- Opening Delimiter -
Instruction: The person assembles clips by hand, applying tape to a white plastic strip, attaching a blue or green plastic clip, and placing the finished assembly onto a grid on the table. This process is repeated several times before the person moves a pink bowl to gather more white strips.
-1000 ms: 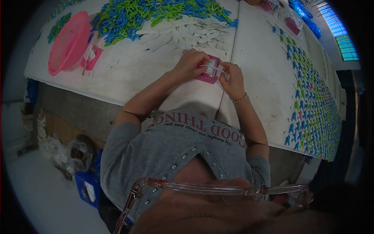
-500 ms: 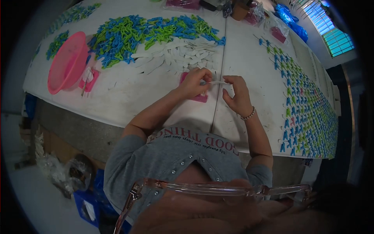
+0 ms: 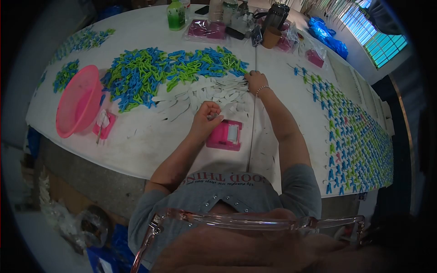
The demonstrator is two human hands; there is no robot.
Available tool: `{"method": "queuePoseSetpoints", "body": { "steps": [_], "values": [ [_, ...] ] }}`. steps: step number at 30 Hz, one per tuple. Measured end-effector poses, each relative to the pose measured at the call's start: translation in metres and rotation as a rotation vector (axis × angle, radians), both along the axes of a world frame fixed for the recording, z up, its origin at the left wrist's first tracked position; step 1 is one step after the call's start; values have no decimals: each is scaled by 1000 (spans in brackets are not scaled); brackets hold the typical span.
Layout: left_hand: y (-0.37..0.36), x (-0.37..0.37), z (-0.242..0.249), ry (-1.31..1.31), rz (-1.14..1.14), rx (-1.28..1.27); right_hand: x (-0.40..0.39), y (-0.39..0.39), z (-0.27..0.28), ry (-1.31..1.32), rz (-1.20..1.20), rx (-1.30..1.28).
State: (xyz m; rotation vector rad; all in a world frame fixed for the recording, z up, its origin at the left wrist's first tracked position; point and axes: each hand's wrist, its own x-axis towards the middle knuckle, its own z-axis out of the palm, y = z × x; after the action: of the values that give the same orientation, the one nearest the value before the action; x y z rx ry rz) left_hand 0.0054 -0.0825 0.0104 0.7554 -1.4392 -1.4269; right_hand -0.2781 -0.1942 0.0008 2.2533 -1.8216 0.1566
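Observation:
My left hand (image 3: 207,119) is closed, fingers curled toward the thumb, above and just left of a pink block (image 3: 217,140). A small pale bit shows between its fingers, too little to name. The block has a whitish rectangular piece set in its right part. Further out, my right hand (image 3: 257,83), with a beaded bracelet at the wrist, bends its fingers down at the right end of a spread pile of flat white strips (image 3: 200,96). What lies under those fingertips is hidden. Right behind the strips is a heap of blue and green clips (image 3: 136,75).
A pink basin (image 3: 79,102) leans at the left, beside a small pink pad (image 3: 105,125) with a white lump and a stick. Rows of blue and green clips (image 3: 350,136) cover the right side. A green bottle (image 3: 175,16), dark flask (image 3: 276,17) and brown cup (image 3: 271,37) stand at the back.
Both hands held a thin white strip between them over the table. My right hand has moved away to the strip pile; my left hand has drawn back leftward, uncovering the pink block. The view has tilted up.

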Motion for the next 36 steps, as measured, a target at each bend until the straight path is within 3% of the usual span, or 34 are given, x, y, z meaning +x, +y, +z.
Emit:
{"method": "queuePoseSetpoints", "body": {
  "steps": [5, 9, 11, 18, 20, 24, 26, 27, 29, 30, 32, 36],
  "values": [
    [-8, 6, -4, -7, 4, -9, -8, -17, -1, 85, -10, 69],
    [-8, 7, 4, 133, -40, 158, -6, 3, 10, -10, -23, 73],
    [-8, 8, 5, 180, -65, 222, -4, 17, 13, -253, -16, -39],
    [-14, 9, -5, 275, -111, 283, 3, 55, 39, -511, -176, 135],
    [-14, 9, -5, 293, -108, 273, -4, 57, 37, -583, -48, 37],
    [-12, 10, 1, 283, -105, 274, 6, 82, 63, -713, -63, 48],
    [-11, 11, 1, 292, -98, 273, 17, 101, 70, -1053, -138, 187],
    [-12, 11, 0, 303, -104, 264, 20, 109, 66, -1052, -138, 190],
    [-13, 11, -1, 311, -107, 264, 26, 125, 53, -1335, -44, 150],
    [-12, 11, 0, 311, -128, 263, 32, 136, 51, -1341, -49, 159],
    [-13, 11, 0, 302, -136, 283, 46, 156, 54, -1675, 115, 103],
    [-13, 9, -7, 288, -151, 246, 66, 187, 67, -1524, 94, 95]
  ]
}}
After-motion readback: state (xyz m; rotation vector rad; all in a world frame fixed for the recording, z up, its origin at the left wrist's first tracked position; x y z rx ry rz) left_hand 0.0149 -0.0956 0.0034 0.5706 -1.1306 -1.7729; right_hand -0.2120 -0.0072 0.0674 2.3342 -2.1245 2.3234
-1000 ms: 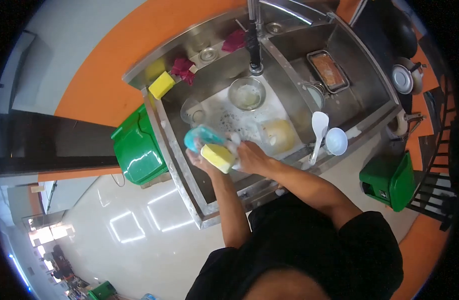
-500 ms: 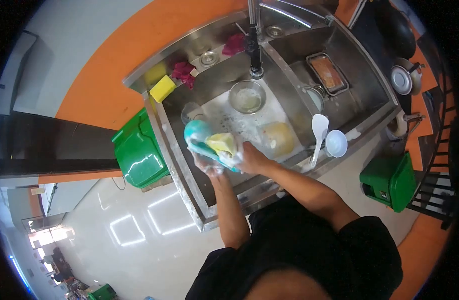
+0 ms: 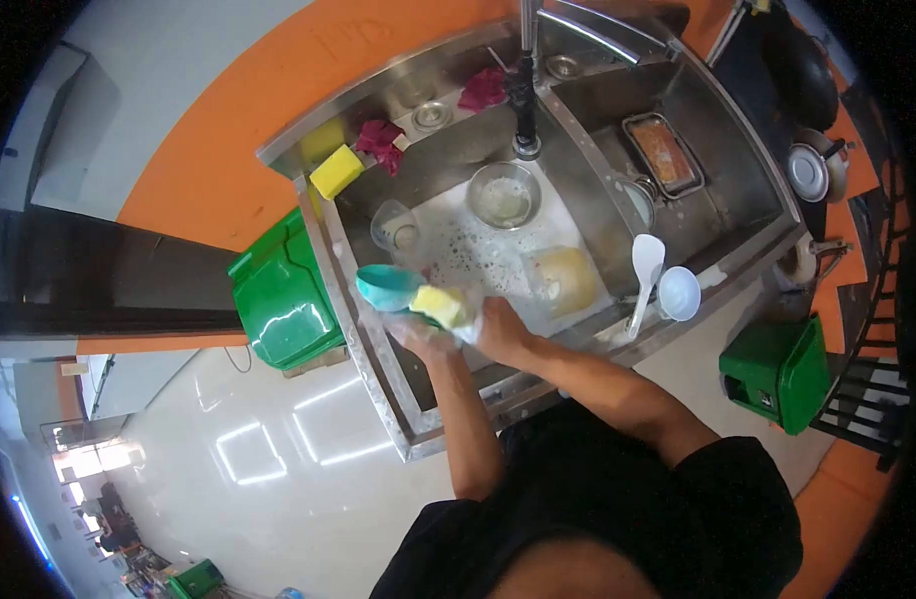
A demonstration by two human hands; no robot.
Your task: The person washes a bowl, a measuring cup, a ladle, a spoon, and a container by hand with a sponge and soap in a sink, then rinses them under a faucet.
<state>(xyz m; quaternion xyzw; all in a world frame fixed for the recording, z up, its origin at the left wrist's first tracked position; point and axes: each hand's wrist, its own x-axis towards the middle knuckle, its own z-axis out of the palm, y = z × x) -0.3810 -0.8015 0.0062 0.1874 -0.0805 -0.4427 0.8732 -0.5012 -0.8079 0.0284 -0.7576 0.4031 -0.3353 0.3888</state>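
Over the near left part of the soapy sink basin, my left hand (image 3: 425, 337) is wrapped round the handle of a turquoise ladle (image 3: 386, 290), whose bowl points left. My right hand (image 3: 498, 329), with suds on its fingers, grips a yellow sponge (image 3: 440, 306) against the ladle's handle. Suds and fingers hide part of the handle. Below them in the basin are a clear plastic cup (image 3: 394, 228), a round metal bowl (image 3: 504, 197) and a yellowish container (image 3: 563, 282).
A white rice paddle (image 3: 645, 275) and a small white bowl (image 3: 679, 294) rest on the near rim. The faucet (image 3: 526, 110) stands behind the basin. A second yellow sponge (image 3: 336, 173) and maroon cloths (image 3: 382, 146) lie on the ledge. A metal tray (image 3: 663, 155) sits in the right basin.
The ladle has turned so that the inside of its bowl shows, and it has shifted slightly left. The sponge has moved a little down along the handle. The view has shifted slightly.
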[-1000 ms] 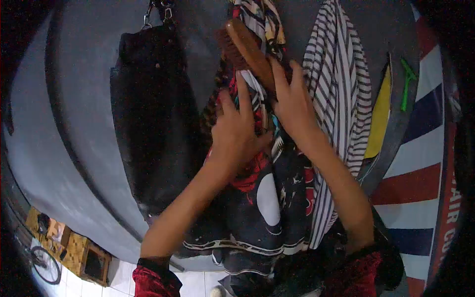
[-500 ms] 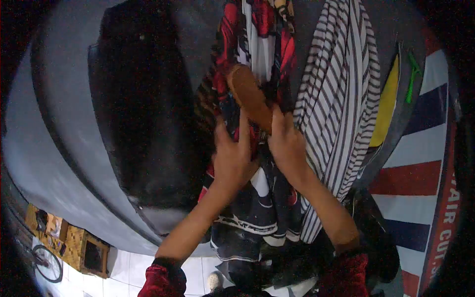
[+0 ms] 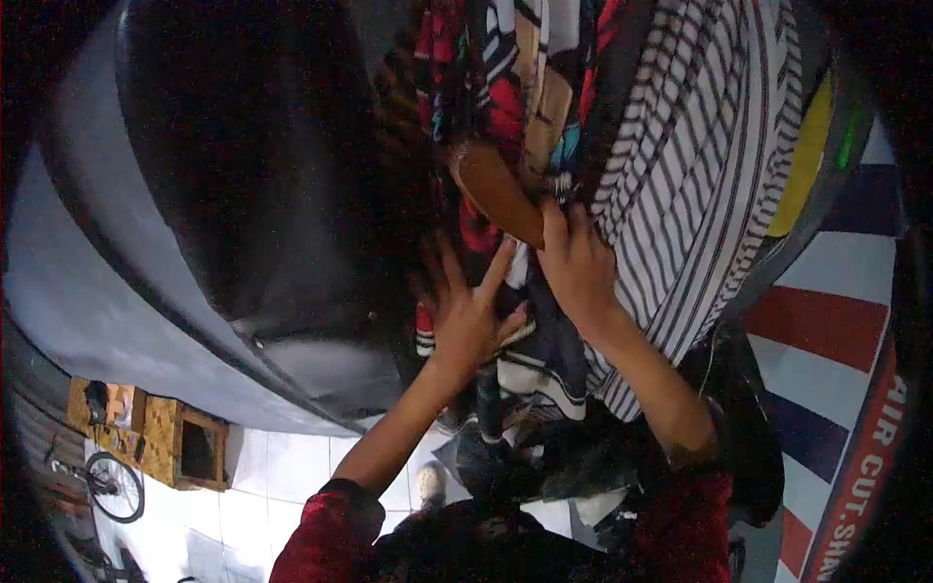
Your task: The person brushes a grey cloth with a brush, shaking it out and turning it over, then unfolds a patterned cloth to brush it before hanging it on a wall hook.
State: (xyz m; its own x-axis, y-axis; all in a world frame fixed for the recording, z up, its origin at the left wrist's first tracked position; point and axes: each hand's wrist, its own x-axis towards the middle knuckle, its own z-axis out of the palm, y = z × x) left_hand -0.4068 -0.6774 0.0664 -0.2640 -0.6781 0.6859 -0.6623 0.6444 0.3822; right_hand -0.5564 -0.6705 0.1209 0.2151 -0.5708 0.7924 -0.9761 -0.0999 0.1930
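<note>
Patterned red, black and white clothes (image 3: 505, 102) hang in front of me, with several garments close together. My right hand (image 3: 581, 267) grips one end of a flat brown oblong thing (image 3: 496, 191) with a rounded far end. It looks like the wooden back of a brush, but any bristles are hidden. My left hand (image 3: 468, 316) is open, fingers spread, against the hanging clothes just below the brown thing. To the right of my right hand hangs a black-and-white striped cloth (image 3: 690, 214).
A large black leather-like item (image 3: 253, 194) hangs on the left by the grey wall (image 3: 78, 243). A striped barber banner (image 3: 826, 330) stands at right, beside something yellow (image 3: 805, 165). Lower left are a wooden cabinet (image 3: 175, 442) and a bicycle (image 3: 115, 486) on white floor tiles (image 3: 282, 466).
My left hand has come down slightly from the brown thing and its fingers have spread. The right hand still holds the brown thing. My view has shifted, and the hanging clothes have swung and parted.
</note>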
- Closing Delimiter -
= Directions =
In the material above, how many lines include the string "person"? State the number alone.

= Solution below =
3